__Prompt__:
Apart from the pictures, everything in the lines below must be printed exactly.

__Data__:
•••

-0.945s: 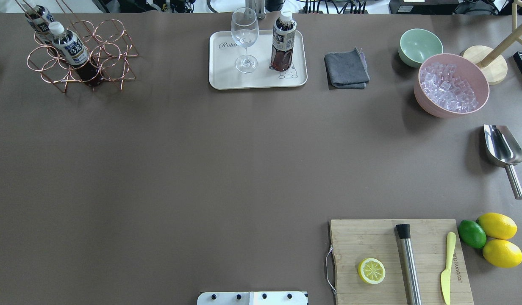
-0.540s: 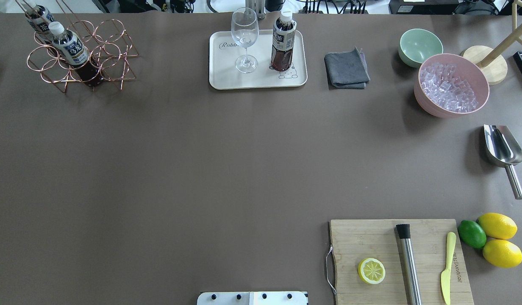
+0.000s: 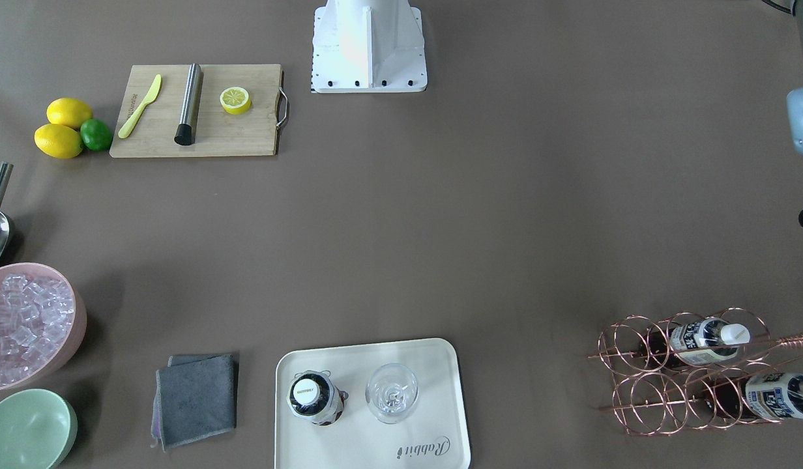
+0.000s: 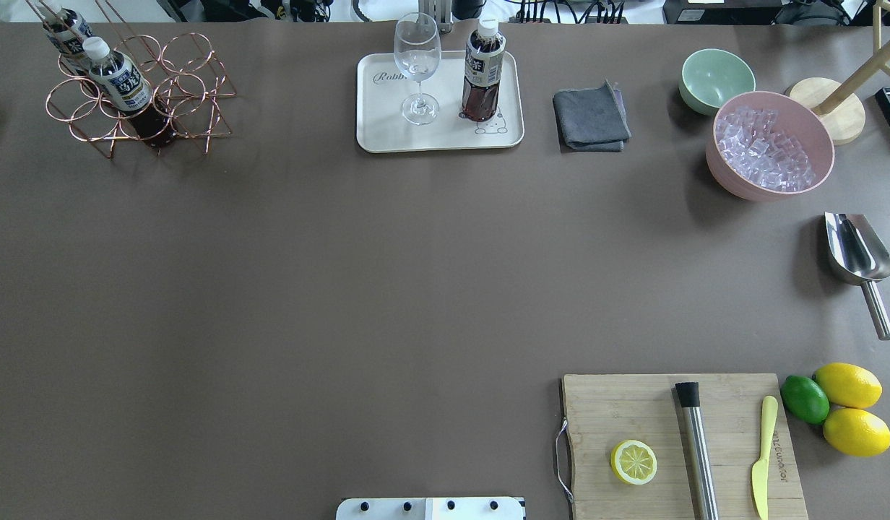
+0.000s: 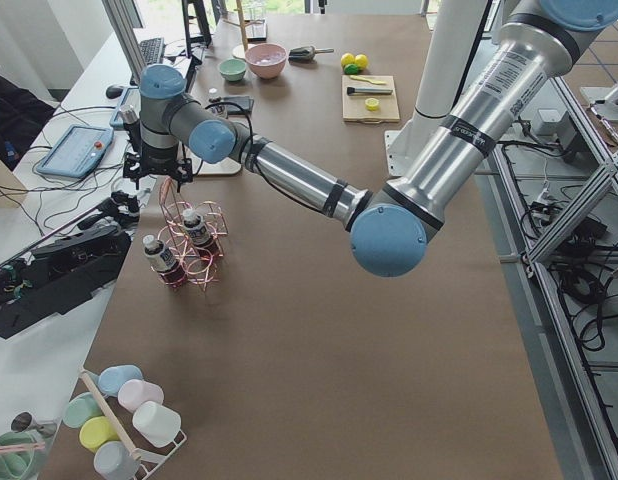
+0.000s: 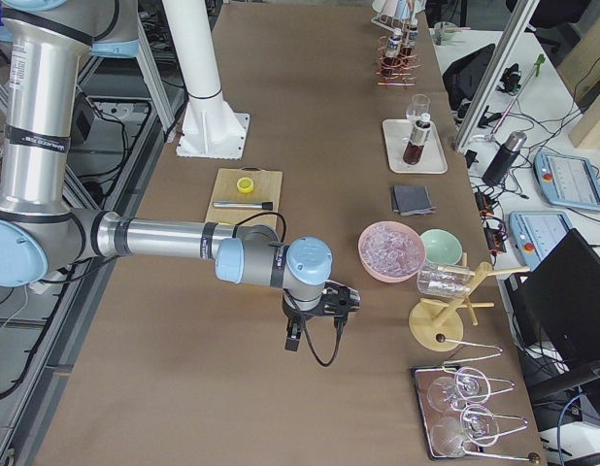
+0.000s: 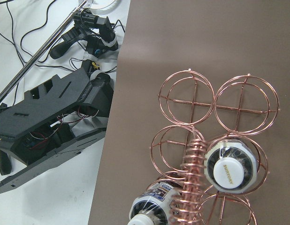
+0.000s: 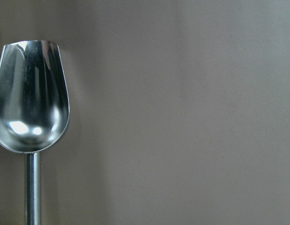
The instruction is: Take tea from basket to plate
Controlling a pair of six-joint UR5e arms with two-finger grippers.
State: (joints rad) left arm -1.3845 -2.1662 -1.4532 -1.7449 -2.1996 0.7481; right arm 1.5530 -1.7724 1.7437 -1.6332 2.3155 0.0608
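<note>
One tea bottle (image 4: 482, 72) stands upright on the cream plate (image 4: 387, 137), next to a wine glass (image 4: 417, 65); from the front it is on the plate (image 3: 362, 355) too (image 3: 313, 395). Two more tea bottles (image 4: 116, 79) (image 4: 66, 32) lie in the copper wire basket (image 4: 178, 87) at the far left. The left wrist view looks down on the basket (image 7: 187, 98) and a bottle cap (image 7: 228, 170). My left gripper (image 5: 157, 178) hangs above the basket's far side; I cannot tell if it is open. My right gripper (image 6: 324, 303) hovers low at the table's right end; I cannot tell its state.
A steel scoop (image 4: 853, 253) lies at the right edge and fills the right wrist view (image 8: 30, 93). A pink bowl of ice (image 4: 770, 144), a green bowl (image 4: 716, 76), a grey cloth (image 4: 591, 117), and a cutting board (image 4: 633, 412) with lemon half, muddler and knife are there.
</note>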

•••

__Solution__:
-0.945s: 
-0.540s: 
+0.000s: 
+0.000s: 
+0.000s: 
+0.000s: 
+0.000s: 
+0.000s: 
The instruction is: Take tea from basket to plate
Controlling a pair of six-joint UR5e arms with two-finger grippers.
State: (joints rad) left arm -1.3845 -2.1662 -1.4532 -1.7449 -2.1996 0.7481; right arm 1.5530 -1.7724 1.7437 -1.6332 2.3155 0.0608
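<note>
One tea bottle (image 4: 482, 72) stands upright on the cream plate (image 4: 387, 137), next to a wine glass (image 4: 417, 65); from the front it is on the plate (image 3: 362, 355) too (image 3: 313, 395). Two more tea bottles (image 4: 116, 79) (image 4: 66, 32) lie in the copper wire basket (image 4: 178, 87) at the far left. The left wrist view looks down on the basket (image 7: 187, 98) and a bottle cap (image 7: 228, 170). My left gripper (image 5: 157, 178) hangs above the basket's far side; I cannot tell if it is open. My right gripper (image 6: 324, 303) hovers low at the table's right end; I cannot tell its state.
A steel scoop (image 4: 853, 253) lies at the right edge and fills the right wrist view (image 8: 30, 93). A pink bowl of ice (image 4: 770, 144), a green bowl (image 4: 716, 76), a grey cloth (image 4: 591, 117), and a cutting board (image 4: 633, 412) with lemon half, muddler and knife are there.
</note>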

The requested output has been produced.